(Activity): Could the listing below be reproduced exactly, minus its pictures?
┄┄┄┄┄┄┄┄┄┄┄┄┄┄┄┄┄┄┄┄
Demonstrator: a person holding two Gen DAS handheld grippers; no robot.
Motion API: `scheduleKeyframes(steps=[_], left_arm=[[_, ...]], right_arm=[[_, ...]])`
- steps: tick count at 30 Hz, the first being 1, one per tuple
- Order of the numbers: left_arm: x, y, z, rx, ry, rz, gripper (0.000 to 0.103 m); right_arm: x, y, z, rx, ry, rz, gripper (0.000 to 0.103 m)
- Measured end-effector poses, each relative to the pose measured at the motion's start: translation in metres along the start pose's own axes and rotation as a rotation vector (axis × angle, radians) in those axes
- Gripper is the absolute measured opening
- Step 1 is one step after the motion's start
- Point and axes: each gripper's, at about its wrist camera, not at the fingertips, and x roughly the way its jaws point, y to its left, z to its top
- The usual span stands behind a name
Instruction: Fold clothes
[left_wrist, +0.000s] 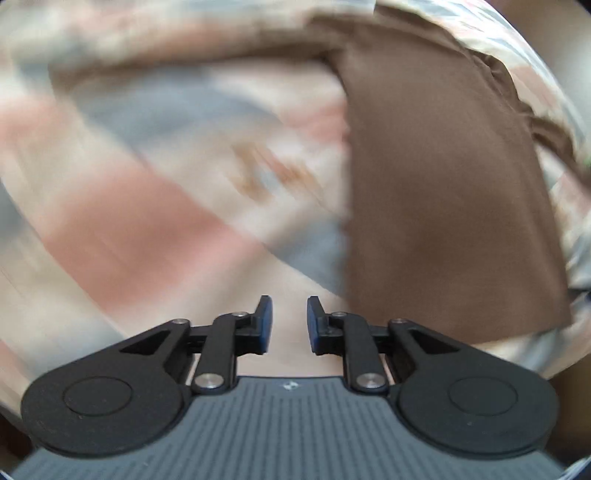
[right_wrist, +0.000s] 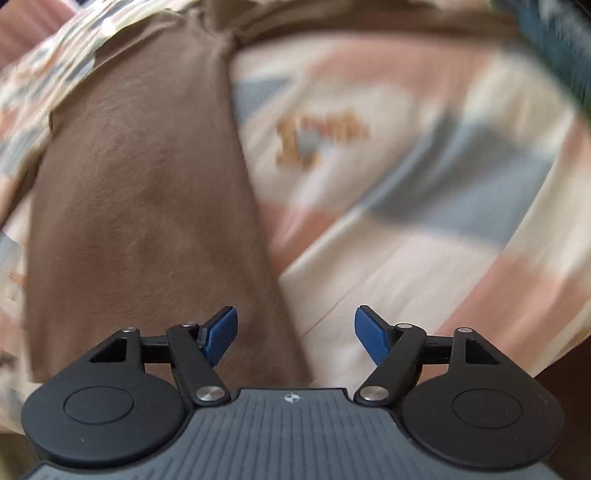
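Note:
A brown garment (left_wrist: 443, 192) lies flat as a long folded strip on a patterned bedsheet (left_wrist: 147, 206), at the right of the left wrist view. My left gripper (left_wrist: 290, 321) hovers just left of its near corner, open with a narrow gap and nothing between the pads. In the right wrist view the same brown garment (right_wrist: 147, 206) fills the left half. My right gripper (right_wrist: 295, 336) stands wide open over the garment's near right edge, holding nothing. Both views are motion-blurred.
The bedsheet (right_wrist: 424, 206) has pink, blue and cream blocks with an orange print (right_wrist: 321, 136). A dark blue-green object (right_wrist: 554, 48) shows at the upper right of the right wrist view. The bed's edge drops off at the lower right (right_wrist: 569, 369).

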Motion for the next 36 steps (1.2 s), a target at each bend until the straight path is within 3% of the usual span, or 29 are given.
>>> scheduleKeyframes(steps=[3, 7, 9, 11, 14, 16, 18, 19, 21, 23, 27, 29, 32, 35, 36], left_arm=[[-0.002, 0.041, 0.022, 0.283, -0.094, 0.25, 0.026], [0.044, 0.104, 0.054, 0.667, -0.151, 0.568, 0.026], [0.071, 0.133, 0.064, 0.883, -0.172, 0.684, 0.028], [0.099, 0.155, 0.068, 1.098, -0.183, 0.73, 0.033], [0.14, 0.176, 0.063, 1.386, -0.182, 0.743, 0.034], [0.159, 0.183, 0.055, 1.539, -0.179, 0.701, 0.035], [0.169, 0.19, 0.048, 1.664, -0.173, 0.64, 0.029], [0.166, 0.191, 0.053, 1.65, -0.149, 0.586, 0.007], [0.15, 0.19, 0.08, 1.481, -0.088, 0.447, 0.003], [0.116, 0.196, 0.124, 1.175, -0.038, 0.256, 0.002], [0.036, 0.26, 0.207, 0.45, 0.005, -0.27, 0.002], [0.019, 0.298, 0.219, 0.171, -0.004, -0.424, 0.002], [0.029, 0.337, 0.21, -0.095, 0.054, -0.385, 0.003], [0.073, 0.362, 0.173, -0.271, 0.238, -0.23, 0.009], [0.084, 0.368, 0.155, -0.342, 0.291, -0.229, 0.011]], right_arm=[[-0.008, 0.015, 0.015, 0.046, -0.016, -0.017, 0.072], [-0.002, 0.054, 0.031, 0.139, -0.003, 0.005, 0.074], [0.006, 0.078, 0.035, 0.161, 0.015, 0.027, 0.074], [0.02, 0.103, 0.038, 0.161, 0.04, 0.043, 0.074], [0.033, 0.131, 0.041, 0.165, 0.085, 0.049, 0.074], [0.04, 0.141, 0.043, 0.191, 0.12, 0.049, 0.074], [0.044, 0.145, 0.047, 0.236, 0.138, 0.05, 0.074], [0.044, 0.146, 0.049, 0.254, 0.14, 0.051, 0.074], [0.043, 0.148, 0.055, 0.27, 0.135, 0.046, 0.074], [0.042, 0.15, 0.062, 0.262, 0.133, 0.031, 0.075], [0.043, 0.155, 0.07, 0.253, 0.138, 0.022, 0.077], [0.044, 0.159, 0.072, 0.251, 0.143, 0.03, 0.077], [0.049, 0.17, 0.073, 0.232, 0.154, 0.045, 0.077], [0.053, 0.175, 0.071, 0.209, 0.168, 0.054, 0.08], [0.053, 0.175, 0.069, 0.204, 0.172, 0.055, 0.08]])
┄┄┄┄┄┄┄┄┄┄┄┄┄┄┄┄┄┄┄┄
(Reply):
Demonstrator: a person holding two Gen DAS handheld grippers; no robot.
Motion API: `scheduleKeyframes(steps=[_], left_arm=[[_, ...]], right_arm=[[_, ...]])`
- steps: tick count at 30 Hz, the first being 1, one per tuple
- Order of the numbers: left_arm: x, y, z, rx, ry, rz, gripper (0.000 to 0.103 m); right_arm: x, y, z, rx, ry, rz, gripper (0.000 to 0.103 m)
- Measured end-effector poses, each relative to the pose measured at the motion's start: translation in metres along the start pose's own axes and rotation as a rotation vector (axis × angle, radians) in those axes
- Gripper is the absolute measured opening
- Step 1 is one step after the motion's start
- Point and axes: each gripper's, at about its wrist camera, not at the fingertips, and x roughly the way its jaws point, y to its left, z to its top
- The usual span stands behind a name
Instruction: Fold clothes
[left_wrist, +0.000s] 
[right_wrist, +0.000s] 
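Note:
A brown garment (left_wrist: 443, 192) lies flat as a long folded strip on a patterned bedsheet (left_wrist: 147, 206), at the right of the left wrist view. My left gripper (left_wrist: 290, 321) hovers just left of its near corner, open with a narrow gap and nothing between the pads. In the right wrist view the same brown garment (right_wrist: 147, 206) fills the left half. My right gripper (right_wrist: 295, 336) stands wide open over the garment's near right edge, holding nothing. Both views are motion-blurred.
The bedsheet (right_wrist: 424, 206) has pink, blue and cream blocks with an orange print (right_wrist: 321, 136). A dark blue-green object (right_wrist: 554, 48) shows at the upper right of the right wrist view. The bed's edge drops off at the lower right (right_wrist: 569, 369).
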
Motion for the next 36 steps (1.2 s), a target at each bend until the straight path is within 3% of the usual span, or 29 are given.
>>> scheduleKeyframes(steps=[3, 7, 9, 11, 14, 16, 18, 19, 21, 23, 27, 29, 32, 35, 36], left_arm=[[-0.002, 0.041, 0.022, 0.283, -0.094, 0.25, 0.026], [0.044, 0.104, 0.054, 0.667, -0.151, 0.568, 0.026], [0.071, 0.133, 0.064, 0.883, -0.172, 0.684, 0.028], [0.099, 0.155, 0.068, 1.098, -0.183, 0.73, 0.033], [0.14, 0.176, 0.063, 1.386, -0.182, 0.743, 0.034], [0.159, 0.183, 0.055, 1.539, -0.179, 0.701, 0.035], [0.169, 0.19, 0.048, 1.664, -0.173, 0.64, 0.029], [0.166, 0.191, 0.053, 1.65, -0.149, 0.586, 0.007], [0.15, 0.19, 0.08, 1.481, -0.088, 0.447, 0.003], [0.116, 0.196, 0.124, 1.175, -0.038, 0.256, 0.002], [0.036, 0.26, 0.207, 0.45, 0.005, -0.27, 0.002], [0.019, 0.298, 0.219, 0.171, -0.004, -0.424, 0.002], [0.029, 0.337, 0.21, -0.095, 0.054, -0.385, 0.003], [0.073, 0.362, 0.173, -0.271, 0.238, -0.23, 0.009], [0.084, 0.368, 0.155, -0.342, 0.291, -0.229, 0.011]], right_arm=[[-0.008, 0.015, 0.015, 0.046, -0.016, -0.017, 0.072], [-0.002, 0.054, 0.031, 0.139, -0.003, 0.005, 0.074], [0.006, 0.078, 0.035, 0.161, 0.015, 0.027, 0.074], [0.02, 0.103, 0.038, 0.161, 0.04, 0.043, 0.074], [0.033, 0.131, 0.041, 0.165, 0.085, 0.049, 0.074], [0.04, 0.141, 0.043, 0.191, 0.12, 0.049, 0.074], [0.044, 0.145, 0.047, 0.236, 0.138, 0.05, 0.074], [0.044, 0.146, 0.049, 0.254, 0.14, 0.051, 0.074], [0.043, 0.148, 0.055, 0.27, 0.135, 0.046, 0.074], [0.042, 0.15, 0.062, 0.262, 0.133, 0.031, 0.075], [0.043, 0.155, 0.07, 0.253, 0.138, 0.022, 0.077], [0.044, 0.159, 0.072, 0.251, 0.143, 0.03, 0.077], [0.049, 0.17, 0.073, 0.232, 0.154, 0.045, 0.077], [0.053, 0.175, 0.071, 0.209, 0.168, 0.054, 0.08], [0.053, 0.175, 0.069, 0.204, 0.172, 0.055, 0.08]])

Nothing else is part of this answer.